"The Winter of Our Monetized Content" is the thirty-first season premiere of the American animated television series The Simpsons, and the 663rd episode overall. It aired in the United States on Fox on September 29, 2019. The director of the episode was Bob Anderson, and the writer was Ryan Koh.

The episode was dedicated to Rick and Morty and former Simpsons producer J. Michael Mendel who died of natural causes on September 22, 2019, one week before the season premiere.

Plot
At the Springfield Nuclear Power Plant, Homer, Lenny and Carl are watching Anger Watkins's sports commentary show when he asks who's better, LeBron James, Kobe Bryant, or Michael Jordan. When Homer calls the show and says John Stockton, Watkins insults Homer. Angry, Homer takes Marge's advice and starts his own internet sports show.

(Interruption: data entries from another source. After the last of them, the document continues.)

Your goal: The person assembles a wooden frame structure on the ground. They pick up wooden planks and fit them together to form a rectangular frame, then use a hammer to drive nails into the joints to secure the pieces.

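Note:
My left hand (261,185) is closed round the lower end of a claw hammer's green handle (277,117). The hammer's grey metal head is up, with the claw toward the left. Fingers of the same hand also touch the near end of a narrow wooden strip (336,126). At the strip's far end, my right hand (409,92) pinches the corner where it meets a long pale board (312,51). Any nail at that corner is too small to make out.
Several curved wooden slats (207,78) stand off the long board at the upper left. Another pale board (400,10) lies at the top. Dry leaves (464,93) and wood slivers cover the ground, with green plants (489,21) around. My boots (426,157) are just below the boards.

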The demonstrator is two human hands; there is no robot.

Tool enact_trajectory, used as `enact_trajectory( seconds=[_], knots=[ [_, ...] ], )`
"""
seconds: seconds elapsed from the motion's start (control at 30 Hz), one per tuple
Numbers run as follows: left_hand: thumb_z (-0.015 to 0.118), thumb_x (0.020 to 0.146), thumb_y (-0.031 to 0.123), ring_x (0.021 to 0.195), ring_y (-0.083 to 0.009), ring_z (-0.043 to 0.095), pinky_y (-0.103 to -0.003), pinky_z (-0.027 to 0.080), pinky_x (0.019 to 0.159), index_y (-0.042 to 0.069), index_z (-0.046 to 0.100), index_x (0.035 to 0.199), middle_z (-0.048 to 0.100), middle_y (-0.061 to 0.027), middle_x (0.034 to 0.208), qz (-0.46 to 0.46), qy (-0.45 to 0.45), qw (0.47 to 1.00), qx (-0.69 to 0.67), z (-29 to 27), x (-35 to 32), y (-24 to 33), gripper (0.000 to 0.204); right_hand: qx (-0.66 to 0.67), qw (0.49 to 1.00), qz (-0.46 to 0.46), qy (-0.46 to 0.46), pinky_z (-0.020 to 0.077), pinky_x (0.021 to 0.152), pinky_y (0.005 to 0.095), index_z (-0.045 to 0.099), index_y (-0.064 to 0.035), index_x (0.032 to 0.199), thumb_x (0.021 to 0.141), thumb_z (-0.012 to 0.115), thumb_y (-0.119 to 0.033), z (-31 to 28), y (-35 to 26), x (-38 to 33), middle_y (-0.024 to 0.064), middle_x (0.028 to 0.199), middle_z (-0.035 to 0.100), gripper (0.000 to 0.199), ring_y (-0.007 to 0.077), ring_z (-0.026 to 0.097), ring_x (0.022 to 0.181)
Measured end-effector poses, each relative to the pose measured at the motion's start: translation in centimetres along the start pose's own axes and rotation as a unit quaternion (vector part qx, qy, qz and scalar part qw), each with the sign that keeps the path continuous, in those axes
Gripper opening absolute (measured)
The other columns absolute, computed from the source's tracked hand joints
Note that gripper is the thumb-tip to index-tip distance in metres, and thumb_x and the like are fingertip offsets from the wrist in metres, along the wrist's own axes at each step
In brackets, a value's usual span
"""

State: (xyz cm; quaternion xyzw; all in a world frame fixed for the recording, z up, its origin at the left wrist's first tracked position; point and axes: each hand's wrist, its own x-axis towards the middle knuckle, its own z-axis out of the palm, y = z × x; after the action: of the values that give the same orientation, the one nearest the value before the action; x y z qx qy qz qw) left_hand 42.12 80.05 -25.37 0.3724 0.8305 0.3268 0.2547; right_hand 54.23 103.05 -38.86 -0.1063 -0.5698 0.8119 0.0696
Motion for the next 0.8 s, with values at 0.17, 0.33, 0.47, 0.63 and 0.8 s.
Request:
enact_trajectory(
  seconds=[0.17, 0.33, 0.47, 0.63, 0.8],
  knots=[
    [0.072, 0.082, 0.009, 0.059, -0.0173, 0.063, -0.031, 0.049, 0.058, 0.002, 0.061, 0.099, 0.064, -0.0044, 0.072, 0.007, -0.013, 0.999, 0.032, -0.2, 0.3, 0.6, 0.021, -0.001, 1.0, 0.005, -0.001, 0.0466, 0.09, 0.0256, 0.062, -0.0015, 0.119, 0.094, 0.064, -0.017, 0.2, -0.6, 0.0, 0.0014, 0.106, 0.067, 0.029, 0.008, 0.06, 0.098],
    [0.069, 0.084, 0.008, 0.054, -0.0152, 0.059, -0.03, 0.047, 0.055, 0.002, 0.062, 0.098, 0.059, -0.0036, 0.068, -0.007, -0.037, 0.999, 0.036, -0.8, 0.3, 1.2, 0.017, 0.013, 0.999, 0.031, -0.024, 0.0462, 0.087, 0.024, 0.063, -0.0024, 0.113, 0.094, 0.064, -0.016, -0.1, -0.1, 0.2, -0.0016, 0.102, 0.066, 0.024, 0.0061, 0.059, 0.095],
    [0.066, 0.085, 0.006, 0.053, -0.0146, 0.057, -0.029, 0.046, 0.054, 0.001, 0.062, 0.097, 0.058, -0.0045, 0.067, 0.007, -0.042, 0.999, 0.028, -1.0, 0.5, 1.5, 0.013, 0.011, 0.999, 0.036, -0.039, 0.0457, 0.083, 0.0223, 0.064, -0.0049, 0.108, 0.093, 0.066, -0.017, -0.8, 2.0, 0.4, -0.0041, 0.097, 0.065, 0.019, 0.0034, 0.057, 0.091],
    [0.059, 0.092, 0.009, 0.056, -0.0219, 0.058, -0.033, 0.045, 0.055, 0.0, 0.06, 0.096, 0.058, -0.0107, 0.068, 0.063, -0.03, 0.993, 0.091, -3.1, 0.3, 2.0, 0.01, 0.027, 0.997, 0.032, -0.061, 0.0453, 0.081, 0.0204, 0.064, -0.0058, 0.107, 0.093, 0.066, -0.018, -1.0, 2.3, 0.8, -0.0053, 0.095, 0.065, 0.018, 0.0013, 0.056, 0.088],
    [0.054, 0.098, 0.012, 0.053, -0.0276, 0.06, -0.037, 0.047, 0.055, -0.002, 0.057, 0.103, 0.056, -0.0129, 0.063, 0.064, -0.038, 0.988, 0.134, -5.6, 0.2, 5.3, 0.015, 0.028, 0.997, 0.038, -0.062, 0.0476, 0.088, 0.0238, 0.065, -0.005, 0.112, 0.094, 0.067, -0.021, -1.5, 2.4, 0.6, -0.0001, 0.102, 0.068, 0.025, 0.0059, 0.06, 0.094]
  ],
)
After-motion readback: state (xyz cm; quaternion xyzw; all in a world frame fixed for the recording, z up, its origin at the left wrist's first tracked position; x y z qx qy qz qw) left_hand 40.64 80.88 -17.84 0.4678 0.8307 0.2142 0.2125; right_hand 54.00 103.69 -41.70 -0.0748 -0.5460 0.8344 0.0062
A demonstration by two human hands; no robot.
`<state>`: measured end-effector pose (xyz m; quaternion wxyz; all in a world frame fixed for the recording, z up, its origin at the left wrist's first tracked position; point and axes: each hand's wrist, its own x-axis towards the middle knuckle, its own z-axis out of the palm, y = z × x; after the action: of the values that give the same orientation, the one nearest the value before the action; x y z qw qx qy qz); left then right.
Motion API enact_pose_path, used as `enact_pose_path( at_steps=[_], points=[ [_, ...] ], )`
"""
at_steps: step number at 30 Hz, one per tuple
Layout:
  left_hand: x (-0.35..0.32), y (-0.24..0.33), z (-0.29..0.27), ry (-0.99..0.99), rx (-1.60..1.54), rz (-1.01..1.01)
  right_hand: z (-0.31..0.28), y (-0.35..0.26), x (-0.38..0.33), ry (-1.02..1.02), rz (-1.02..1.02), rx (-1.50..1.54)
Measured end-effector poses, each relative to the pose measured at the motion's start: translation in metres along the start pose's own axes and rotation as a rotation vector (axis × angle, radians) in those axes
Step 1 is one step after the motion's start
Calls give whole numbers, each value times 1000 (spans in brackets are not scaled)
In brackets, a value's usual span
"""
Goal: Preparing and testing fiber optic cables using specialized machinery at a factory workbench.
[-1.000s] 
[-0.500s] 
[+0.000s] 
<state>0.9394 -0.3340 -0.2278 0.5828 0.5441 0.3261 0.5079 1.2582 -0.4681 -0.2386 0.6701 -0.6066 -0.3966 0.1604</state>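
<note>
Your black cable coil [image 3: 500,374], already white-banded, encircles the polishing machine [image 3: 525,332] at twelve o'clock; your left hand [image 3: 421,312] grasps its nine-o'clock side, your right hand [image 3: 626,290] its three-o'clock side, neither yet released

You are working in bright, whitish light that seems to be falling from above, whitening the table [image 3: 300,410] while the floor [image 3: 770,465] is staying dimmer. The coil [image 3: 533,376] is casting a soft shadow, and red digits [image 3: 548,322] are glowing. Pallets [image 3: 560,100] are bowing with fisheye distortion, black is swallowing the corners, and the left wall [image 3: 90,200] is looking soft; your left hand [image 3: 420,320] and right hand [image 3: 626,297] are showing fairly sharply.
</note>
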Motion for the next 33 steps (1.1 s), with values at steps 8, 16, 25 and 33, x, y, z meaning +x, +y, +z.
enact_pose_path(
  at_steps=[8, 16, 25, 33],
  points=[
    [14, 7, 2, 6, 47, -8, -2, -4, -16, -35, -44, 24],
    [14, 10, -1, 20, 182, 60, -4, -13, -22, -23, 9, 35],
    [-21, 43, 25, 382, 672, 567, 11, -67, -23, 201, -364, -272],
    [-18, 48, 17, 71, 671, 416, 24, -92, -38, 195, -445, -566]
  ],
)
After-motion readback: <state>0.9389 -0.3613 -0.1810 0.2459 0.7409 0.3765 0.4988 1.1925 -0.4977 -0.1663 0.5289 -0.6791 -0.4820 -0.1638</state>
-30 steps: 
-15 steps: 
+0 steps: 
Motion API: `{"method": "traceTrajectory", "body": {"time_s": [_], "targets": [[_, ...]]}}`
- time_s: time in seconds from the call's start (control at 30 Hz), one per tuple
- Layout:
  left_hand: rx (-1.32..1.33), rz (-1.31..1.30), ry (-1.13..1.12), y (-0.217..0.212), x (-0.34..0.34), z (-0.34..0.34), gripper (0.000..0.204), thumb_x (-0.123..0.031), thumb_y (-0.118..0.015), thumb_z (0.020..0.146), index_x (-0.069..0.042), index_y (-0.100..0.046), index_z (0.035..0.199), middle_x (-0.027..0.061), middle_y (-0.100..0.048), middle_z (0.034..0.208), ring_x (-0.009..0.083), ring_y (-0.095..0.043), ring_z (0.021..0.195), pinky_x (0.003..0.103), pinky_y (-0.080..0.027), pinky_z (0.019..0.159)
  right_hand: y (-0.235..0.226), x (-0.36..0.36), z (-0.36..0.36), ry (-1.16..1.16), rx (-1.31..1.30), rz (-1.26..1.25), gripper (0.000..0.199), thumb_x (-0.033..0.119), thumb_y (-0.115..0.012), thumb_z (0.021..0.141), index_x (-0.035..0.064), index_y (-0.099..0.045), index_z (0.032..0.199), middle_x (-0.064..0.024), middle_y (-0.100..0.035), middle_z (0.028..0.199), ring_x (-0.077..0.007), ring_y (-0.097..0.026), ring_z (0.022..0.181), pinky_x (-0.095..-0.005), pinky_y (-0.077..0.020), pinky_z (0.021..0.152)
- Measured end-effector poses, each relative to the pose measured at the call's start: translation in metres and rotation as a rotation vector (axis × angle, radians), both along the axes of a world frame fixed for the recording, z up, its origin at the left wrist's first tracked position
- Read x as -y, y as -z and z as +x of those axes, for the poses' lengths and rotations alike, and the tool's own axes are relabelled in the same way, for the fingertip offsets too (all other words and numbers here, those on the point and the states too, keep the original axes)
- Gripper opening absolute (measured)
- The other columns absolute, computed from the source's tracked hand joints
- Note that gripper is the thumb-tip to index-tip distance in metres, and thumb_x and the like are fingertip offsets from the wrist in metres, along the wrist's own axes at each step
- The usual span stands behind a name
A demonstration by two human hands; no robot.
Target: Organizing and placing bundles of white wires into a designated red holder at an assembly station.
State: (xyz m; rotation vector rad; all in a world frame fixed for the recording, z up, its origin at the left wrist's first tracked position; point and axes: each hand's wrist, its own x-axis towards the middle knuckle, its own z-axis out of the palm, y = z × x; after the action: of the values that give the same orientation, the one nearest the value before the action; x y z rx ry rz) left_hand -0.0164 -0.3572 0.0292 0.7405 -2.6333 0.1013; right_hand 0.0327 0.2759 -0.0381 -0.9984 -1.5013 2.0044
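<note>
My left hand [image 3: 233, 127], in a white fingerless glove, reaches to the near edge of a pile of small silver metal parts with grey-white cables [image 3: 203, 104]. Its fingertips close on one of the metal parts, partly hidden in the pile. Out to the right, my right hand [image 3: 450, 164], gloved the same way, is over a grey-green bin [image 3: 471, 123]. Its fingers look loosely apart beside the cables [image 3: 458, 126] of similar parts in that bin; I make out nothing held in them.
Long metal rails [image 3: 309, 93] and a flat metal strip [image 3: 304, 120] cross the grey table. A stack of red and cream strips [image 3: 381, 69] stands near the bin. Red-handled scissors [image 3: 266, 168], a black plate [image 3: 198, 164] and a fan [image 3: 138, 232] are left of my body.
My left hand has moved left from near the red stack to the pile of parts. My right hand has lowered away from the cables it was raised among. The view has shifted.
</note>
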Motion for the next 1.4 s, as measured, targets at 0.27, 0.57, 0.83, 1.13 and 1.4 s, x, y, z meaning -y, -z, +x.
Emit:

Bart interrupts the taping of Homer's show, causing the two of them to begin brawling. Their video goes viral on the internet and a hipster named Warburton Parker tells them he's going to teach them how to make better videos and become rich: monetizing. Their next video fight, sponsored by Buzz Cola, gets over 25 million views.

Making videos brings Homer and Bart closer. When they are filmed hugging each other, however, their popularity disappears. Parker attempts to organize a comeback where Bart and Homer would fight to the death, but they refuse at the last minute, ending their internet fame.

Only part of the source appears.